Interestingly, the Amazon team behind RNG isn’t making this networking pitch around generative AI. This is about making the company’s everyday data center architecture more efficient. “RNG is a great fit for our core demands, but AI training data patterns are far more coordinated and centrally orchestrated, so they don’t approximate a random graph,” Rehder says.
Since the mid-1980's, communications networks—from telecom to to data centers—have been predominantly designed with a “fat-tree” topology, which includes two or three vertical layers of switches and routers. These are connected by “fat” nodes at the top of the structure, where there are multiple routers of the same type, and thinner branches towards the bottom. Put very simply, in a fat-tree network, data moves up and down the stack. The increased bandwidth near the top of the structure, where the data bisects, helps eliminate bottlenecks.
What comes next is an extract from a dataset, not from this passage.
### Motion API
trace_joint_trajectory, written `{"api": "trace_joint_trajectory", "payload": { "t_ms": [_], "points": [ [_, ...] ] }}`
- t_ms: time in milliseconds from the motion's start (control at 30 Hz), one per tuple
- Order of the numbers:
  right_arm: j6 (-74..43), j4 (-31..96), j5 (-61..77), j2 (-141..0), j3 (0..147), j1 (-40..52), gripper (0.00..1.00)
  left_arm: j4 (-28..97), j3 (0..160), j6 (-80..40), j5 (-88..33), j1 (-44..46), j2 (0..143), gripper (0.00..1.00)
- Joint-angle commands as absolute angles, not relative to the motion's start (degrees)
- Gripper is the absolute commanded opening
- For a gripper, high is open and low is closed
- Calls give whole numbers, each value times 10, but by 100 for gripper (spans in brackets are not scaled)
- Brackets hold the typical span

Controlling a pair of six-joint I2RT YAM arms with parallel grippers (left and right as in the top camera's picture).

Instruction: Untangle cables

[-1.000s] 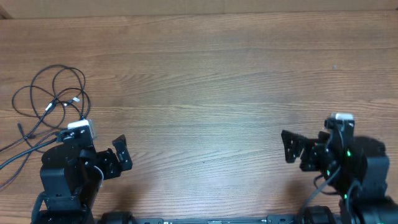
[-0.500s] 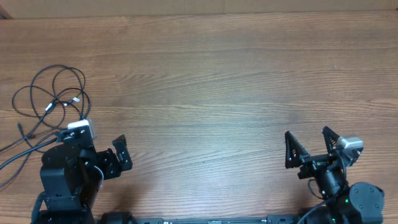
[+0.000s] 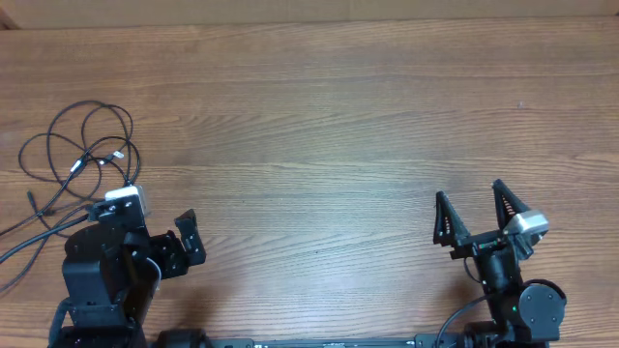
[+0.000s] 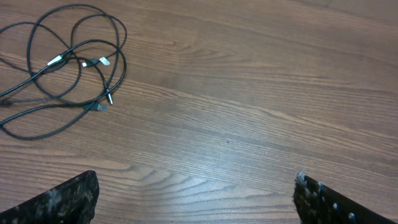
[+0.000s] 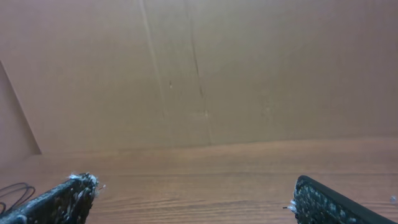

Over time, the tech industry has developed and deployed variations on the fat-tree architecture. But the design has room for improvement. It’s generally reliable, but also rigid, inefficient, and requires complex cabling. As in, actual physical cables.
If you’ve ever been in a data center or an office building’s server room, you’ve likely seen nests of colorful cables spilling out of metal racks. Cabling is one of the greatest costs in networking, Rehder says, and Amazon’s global data centers are currently connected with 20 million kilometers of fiber optic cables. That’s roughly the distance it would take to travel from Earth to the moon and back 25 times.
In 2012, as the demand for cloud computing services was exploding, a group of researchers at University of Illinois Urbana-Champaign, including Godfrey, introduced a concept known as Jellyfish. Fixed network designs in use at the time were struggling to meet growing demand, so the researchers proposed a “high-capacity network interconnect which, by adopting a random graph topology, yields itself naturally to incremental expansion.” They believed this random approach could be more efficient and scalable than networks built using the fat-tree architecture.
“We gave it the name Jellyfish because it’s fluid,” Godfrey says. “You can connect the routers and switches randomly and it becomes this flexible pool of network capacity, which is very efficient.”
However, Jellyfish also introduced new challenges in layout, data routing, and cabling. Routing in random graphs is trickier, Godfrey says, because there are many more and diversified paths that data can take from its source to its destination. Cabling is harder because the endpoints of the cables are chosen randomly.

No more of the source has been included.